* **EXERCISE BRIEF**:
Which lines below mention "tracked"? Pick each one out.

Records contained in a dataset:
-- Opening Marker --

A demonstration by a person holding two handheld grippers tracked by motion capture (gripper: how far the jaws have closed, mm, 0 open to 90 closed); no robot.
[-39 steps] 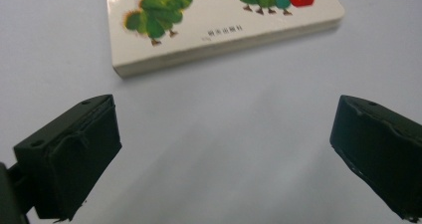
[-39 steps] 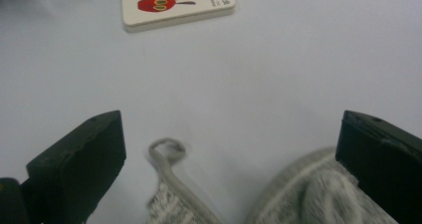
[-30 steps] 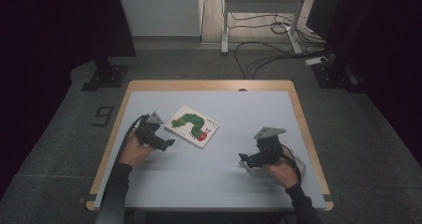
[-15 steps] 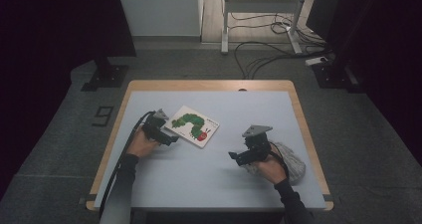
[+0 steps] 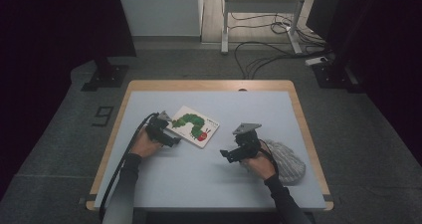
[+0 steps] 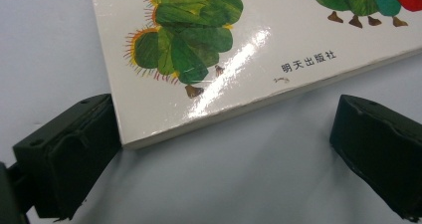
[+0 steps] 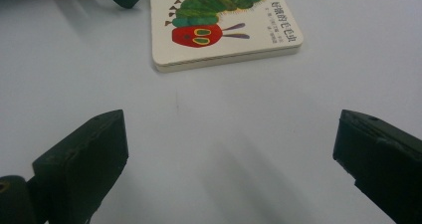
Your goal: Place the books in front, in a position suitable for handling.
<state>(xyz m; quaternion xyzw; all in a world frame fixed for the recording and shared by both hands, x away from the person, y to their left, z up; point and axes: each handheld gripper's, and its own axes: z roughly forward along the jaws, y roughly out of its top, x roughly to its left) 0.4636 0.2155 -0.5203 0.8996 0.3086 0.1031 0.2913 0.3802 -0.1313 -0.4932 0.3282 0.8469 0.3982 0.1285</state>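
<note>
Beside right gripper (image 5: 225,154), grey cloth (image 5: 285,161), book (image 5: 194,126) ahead, well apart

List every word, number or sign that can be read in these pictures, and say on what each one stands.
"明天出版社": printed in small black characters on the cover of the book, near its lower edge, in the left gripper view.
Two blue vertical lines of characters beside the caterpillar's head on the same cover in the right gripper view: too blurred to read.
Nothing readable on the table.
</note>
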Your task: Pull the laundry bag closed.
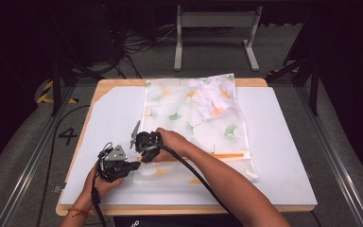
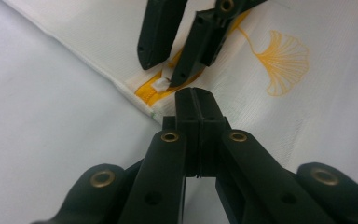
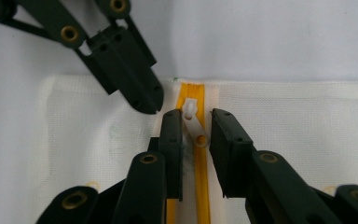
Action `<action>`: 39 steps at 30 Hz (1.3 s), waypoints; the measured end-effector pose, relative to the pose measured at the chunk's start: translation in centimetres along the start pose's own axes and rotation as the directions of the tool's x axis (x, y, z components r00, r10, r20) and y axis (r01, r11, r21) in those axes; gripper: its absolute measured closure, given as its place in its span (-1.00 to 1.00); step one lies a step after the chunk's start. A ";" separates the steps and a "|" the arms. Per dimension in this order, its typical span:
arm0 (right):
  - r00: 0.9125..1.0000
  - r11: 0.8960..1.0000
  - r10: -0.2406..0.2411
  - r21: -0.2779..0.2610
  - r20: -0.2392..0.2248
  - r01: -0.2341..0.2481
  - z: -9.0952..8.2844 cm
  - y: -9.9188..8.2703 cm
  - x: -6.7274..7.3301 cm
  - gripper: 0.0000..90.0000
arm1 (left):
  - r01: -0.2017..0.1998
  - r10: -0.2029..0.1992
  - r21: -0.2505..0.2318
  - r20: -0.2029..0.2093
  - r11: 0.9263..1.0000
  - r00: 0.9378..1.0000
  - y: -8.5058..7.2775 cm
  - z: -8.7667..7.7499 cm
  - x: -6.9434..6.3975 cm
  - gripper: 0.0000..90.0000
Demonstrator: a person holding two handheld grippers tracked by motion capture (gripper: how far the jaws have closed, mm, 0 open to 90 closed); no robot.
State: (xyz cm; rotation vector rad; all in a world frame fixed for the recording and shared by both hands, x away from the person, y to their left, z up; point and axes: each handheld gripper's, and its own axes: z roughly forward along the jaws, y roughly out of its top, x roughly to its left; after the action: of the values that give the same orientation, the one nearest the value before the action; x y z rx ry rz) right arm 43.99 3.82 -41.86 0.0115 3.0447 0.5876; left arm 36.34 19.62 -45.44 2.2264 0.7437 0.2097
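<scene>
My left gripper [image 2: 199, 100], jaws shut, pins the pouch [image 1: 196, 130] corner. My right gripper [image 3: 196, 128] stands slightly open astride the zipper pull [image 3: 195, 126], ready to drag.

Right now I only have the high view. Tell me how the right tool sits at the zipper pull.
Observer: The right tool is open, one jaw on each side of the white zipper pull, not yet closed on it.
Operator: Report the left tool.
Observer: The left tool is shut, its tip at the edge of the bag, beside the end of the yellow zipper.
Operator: Give the pull's position.
Observer: It sits at that end, close to the bag's edge.
</scene>
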 end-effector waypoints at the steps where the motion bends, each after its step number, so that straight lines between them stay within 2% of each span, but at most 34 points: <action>1: 1.000 1.000 -0.023 0.014 0.010 0.023 0.0 0.2 0.2 0.67 | -0.012 0.012 -0.001 -0.009 1.000 1.000 0.0 0.0 0.0 1.00; 3: 0.997 0.997 -0.064 0.040 0.037 0.062 0.0 0.5 0.8 0.71 | -0.017 0.017 0.008 -0.009 1.000 1.000 0.1 0.0 -0.1 1.00; 4: 0.997 0.997 -0.064 0.040 0.037 0.062 0.0 0.5 0.8 0.71 | -0.017 0.017 0.008 -0.009 1.000 1.000 0.1 0.0 -0.1 1.00; 5: 0.993 0.992 -0.114 0.065 0.038 0.111 0.0 0.8 1.3 0.75 | 0.003 -0.003 -0.008 -0.011 1.000 1.000 0.0 0.0 -0.1 1.00; 6: 0.993 0.992 -0.105 0.075 0.044 0.101 0.0 0.9 1.5 0.74 | -0.001 0.001 -0.004 -0.004 1.000 1.000 0.0 0.0 0.1 1.00; 8: 0.997 0.995 -0.057 0.084 0.054 0.053 0.1 0.9 1.2 0.71 | -0.004 0.004 -0.001 0.001 1.000 1.000 -0.1 -0.1 0.2 1.00; 11: 0.999 0.998 0.028 0.061 0.015 -0.029 0.1 0.6 0.5 0.71 | -0.003 0.003 -0.002 0.002 1.000 1.000 -0.1 0.0 0.1 1.00; 13: 0.999 0.998 0.041 0.054 0.009 -0.042 0.1 0.5 0.5 0.71 | 0.001 -0.001 -0.005 0.004 1.000 1.000 -0.1 -0.1 0.2 1.00; 14: 0.998 0.997 0.068 0.026 -0.012 -0.068 0.2 0.3 0.3 0.73 | 0.001 -0.001 -0.009 0.009 1.000 1.000 -0.2 0.0 0.2 1.00; 15: 0.998 0.997 0.068 0.026 -0.012 -0.068 0.2 0.3 0.3 0.73 | 0.001 -0.001 -0.009 0.009 1.000 1.000 -0.2 0.0 0.2 1.00; 17: 0.996 0.996 0.086 0.015 -0.011 -0.086 0.2 0.2 0.1 0.85 | 0.005 -0.005 -0.006 0.007 1.000 1.000 -0.2 0.0 0.2 1.00; 20: 0.998 0.998 0.061 0.007 0.006 -0.061 0.2 0.2 0.4 0.87 | -0.001 0.001 -0.005 0.003 1.000 1.000 -0.2 0.0 0.1 1.00; 21: 0.999 0.999 0.032 0.009 0.022 -0.033 0.2 0.2 0.6 0.87 | 0.010 -0.010 -0.007 0.006 1.000 1.000 -0.2 0.0 0.1 1.00; 23: 0.999 1.000 0.005 0.015 0.039 -0.005 0.2 0.2 0.9 0.88 | 0.024 -0.024 -0.012 0.012 1.000 1.000 -0.3 0.0 0.2 1.00; 25: 0.998 0.999 -0.025 0.032 0.053 0.023 0.1 0.3 1.2 0.88 | 0.022 -0.022 -0.007 -0.007 1.000 1.000 -0.2 0.0 0.0 1.00; 27: 0.997 0.999 -0.045 0.021 0.069 0.044 0.2 0.1 1.3 0.88 | 0.012 -0.012 0.001 -0.018 1.000 1.000 -0.1 0.0 -0.2 1.00; 30: 0.995 0.999 -0.050 0.022 0.081 0.048 0.1 0.0 1.6 0.89 | 0.036 -0.036 -0.015 -0.011 0.999 0.999 -0.3 0.0 -0.1 1.00; 32: 0.993 0.998 -0.065 0.021 0.094 0.064 0.1 -0.1 1.7 0.89 | 0.043 -0.044 -0.021 -0.006 0.999 0.999 -0.4 0.0 0.0 1.00; 35: 0.993 0.998 -0.059 0.013 0.101 0.058 0.0 -0.3 1.8 0.89 | 0.046 -0.046 -0.022 -0.009 0.999 0.999 -0.4 0.0 -0.1 1.00; 37: 0.993 0.998 -0.058 0.011 0.103 0.057 -0.1 -0.5 1.9 0.89 | 0.070 -0.070 -0.026 0.007 0.997 0.998 -0.5 0.0 0.1 1.00; 39: 0.990 0.997 -0.075 0.014 0.120 0.074 -0.1 -0.5 2.2 0.89 | 0.073 -0.072 -0.026 0.011 0.997 0.997 -0.5 -0.1 0.2 1.00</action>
State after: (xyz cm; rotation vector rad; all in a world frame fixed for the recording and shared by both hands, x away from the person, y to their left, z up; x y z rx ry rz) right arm 41.83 3.32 -42.06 -0.0639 2.9173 0.5457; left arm 36.26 20.05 -45.80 2.1701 0.8101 0.1713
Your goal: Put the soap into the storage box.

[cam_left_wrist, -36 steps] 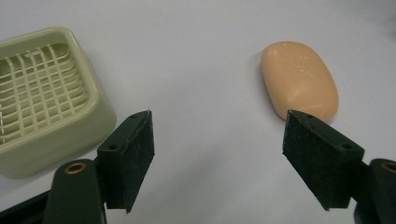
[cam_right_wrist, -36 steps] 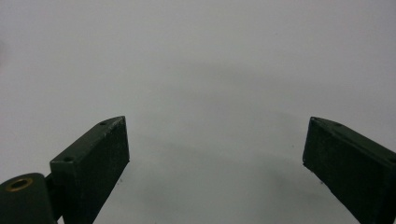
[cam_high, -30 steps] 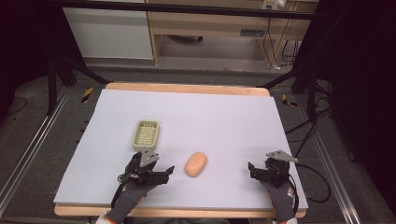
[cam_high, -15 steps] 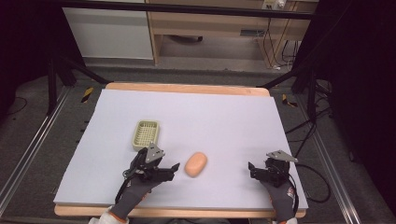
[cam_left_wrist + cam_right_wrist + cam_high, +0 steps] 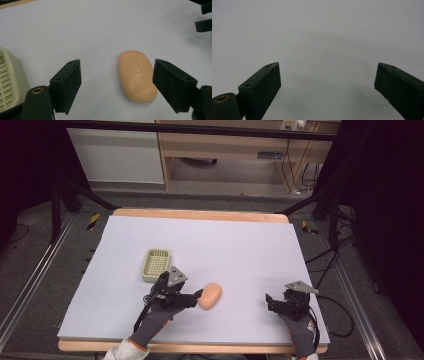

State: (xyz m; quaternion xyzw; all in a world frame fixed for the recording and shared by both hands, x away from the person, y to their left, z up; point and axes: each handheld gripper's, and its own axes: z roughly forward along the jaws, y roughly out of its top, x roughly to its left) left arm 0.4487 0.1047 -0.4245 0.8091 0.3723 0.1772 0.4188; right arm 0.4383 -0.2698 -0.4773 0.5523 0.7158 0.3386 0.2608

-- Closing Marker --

* **SOLUTION**:
A demonstration by a person holding two handheld grippers tracked by motion capture (gripper: how far the jaws have closed, mm, 0 open to 90 closed); no robot.
Demonstrator: a person holding two handheld grippers tracked by motion capture (gripper: how far the jaws have closed, mm, 0 open to 90 closed); no robot.

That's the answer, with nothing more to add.